First, I’ve tried fugitive but quickly found that it was not for me. It was not suitable for my workflow. The main problem is that it messes my windows layout by opening its own buffers with git output:

  • When I invoke :Gstatus I want to see the changes, so I invoke :Gdiff. It opens the diff in the closest window replacing buffer I was editing. That’s OK but when I’m done with the diff I want to close diff and return to the previous buffer. And this is where it gets complicated – diff is a 2 window, so I have to return with Ctrl-o to the previous buffer in one window and then kill the other buffer with :bd. This is really not convenient.
  • :Glog just spits git log output in messages.
  • :Gblame shows the standard git blame output and that’s OK. When I try to view commit from blame it opens it in the current window, again messing with my layout, and scrolls the commit to the diff of the chosen lines. This is not what I want, I want to view the commit message and other related changes.

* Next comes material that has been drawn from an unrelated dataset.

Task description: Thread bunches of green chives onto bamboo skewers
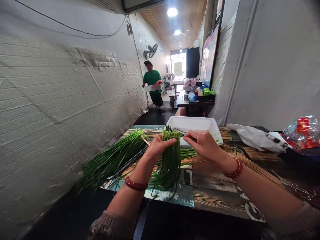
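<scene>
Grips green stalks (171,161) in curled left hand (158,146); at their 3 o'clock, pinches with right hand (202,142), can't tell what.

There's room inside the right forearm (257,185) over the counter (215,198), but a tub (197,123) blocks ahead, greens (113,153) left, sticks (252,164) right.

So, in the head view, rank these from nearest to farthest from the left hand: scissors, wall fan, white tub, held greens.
1. Held greens, in the left hand.
2. White tub, just beyond.
3. Scissors, off to the right.
4. Wall fan, high up, far back.
</scene>
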Tool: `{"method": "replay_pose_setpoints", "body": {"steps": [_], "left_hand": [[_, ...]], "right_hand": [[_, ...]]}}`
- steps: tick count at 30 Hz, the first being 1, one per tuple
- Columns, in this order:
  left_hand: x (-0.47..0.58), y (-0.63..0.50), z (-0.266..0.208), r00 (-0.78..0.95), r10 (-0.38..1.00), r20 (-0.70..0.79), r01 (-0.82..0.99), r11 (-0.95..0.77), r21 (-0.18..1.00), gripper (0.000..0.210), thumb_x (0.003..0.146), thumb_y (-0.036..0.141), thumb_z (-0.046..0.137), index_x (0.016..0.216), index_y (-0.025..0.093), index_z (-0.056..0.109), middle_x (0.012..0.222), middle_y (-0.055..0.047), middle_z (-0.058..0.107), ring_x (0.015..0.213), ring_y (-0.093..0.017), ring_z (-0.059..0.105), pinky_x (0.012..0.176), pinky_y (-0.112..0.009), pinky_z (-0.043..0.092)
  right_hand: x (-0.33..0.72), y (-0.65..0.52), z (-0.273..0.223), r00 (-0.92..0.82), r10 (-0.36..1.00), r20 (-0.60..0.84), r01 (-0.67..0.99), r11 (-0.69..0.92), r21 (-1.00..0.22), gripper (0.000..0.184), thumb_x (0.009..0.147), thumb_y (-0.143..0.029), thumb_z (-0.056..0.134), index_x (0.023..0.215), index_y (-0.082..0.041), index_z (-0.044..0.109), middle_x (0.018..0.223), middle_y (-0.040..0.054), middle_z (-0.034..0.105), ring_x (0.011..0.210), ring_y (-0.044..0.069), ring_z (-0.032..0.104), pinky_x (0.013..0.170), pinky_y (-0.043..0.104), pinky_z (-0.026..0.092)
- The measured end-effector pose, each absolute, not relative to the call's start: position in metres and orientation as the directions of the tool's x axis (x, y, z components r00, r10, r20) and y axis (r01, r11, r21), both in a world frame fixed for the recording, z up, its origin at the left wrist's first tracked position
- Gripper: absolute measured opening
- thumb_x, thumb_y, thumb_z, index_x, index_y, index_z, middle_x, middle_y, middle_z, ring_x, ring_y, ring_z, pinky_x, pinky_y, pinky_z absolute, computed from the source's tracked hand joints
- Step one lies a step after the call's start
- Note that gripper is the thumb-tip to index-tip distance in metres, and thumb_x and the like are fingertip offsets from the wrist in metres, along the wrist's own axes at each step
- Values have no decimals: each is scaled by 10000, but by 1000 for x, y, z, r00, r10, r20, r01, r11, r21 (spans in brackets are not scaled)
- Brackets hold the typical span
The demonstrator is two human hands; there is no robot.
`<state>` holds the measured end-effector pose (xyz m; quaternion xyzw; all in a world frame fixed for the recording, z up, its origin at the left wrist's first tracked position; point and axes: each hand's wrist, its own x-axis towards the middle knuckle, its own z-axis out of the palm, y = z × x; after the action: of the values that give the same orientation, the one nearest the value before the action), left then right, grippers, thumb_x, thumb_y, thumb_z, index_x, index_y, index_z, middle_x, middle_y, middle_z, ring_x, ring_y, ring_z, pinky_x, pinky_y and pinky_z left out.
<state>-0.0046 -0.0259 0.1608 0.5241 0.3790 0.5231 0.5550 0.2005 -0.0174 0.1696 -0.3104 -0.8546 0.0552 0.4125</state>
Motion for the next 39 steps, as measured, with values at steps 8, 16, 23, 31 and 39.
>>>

The scrolled part is what I already saw when I was doing blame.

So I’ve ditched it and settled on vim-gitgutter because it’s nice and doesn’t interfere with my workflow. This plugin shows line status in the gutter. And it provides a motion for next/previous hunk.

Then I’ve tried to use vimagit and it’s great! This is what I really want for Git integration – a convenient staging of changes and writing commit message. Vimagit gives me a buffer with unstaged and staged diffs and a commit message section and simple to use mappings. Really great!

Finally, I’ve found git-messenger that shows blame info (with history) in the floating window.

Build and linter integration

Similar to Git this wasn’t a hard requirement because I’m doing building and linting from the shell or automatically in CI. But, again, I wanted to explore what could be done here.

I setup Neomake as a linting engine. It has a pre-configured list of linters depending on filetype. I’ve configured it to run on only on buffer write (it can be launched at an interval, at reading, etc.) to avoid useless work. The count of warnings and errors of neomake run is shown in the in statusline (see screenshot below ). And the results of linting can be viewed in location list – :lopen, :lnext, :lprev.

Lint results in statusline

Also, Neomake can invoke make program (:help makeprg) without blocking the UI so I’ve added this mapping and that’s it:

nnoremap <leader>m :Neomake!<cr>

The results of build are in the QuickFix list (:help quickfix).

Various niceties

ZoomWinTab

This plugin is a godsend for me. I use splits a lot and sometimes I want to temporary zoom the current window. With this plugin, I just do <Ctrl-w>z to toggle the zoom. This is similar to the tmux zoom feature.

Sensible

vim-sensible provides sensible defaults like enabling filetype, autoread, statusline. But most important for me was this line

set formatoptions+=j " Delete comment character when joining commented lines

Commentary

Commentary plugin adds actions to quickly comment line, selection or pretty much any motion.

Surround

Surround plugin allows me to easily add, change or delete “surroundings”. For example, I often use it to add quotes to the word with ysw" (I have a mapping for that) and change single quotes to double quotes with cs'".

Conclusion

So here I am, happily living with Vim for about 3 months now. I’ve intentionally waited from posting this to prove myself that my new setup is worth it. And, gosh, it is!

The main boost was getting comfortable with reading Vim help. Yes, I’m trying again to convince you about reading it because it makes you reason about what you do correctly.

And the key point is to tune Vim into your workflow, not the other way around.

Also, I’m tweaking things as I keep finding new ways to make my life in the editor more pleasant. The recent one was set hidden (:h hidden) to prevent nagging 'No write since last change' message when switching buffers.

There is no magic here in Vim when you put some conscientious effort and try to do things your way.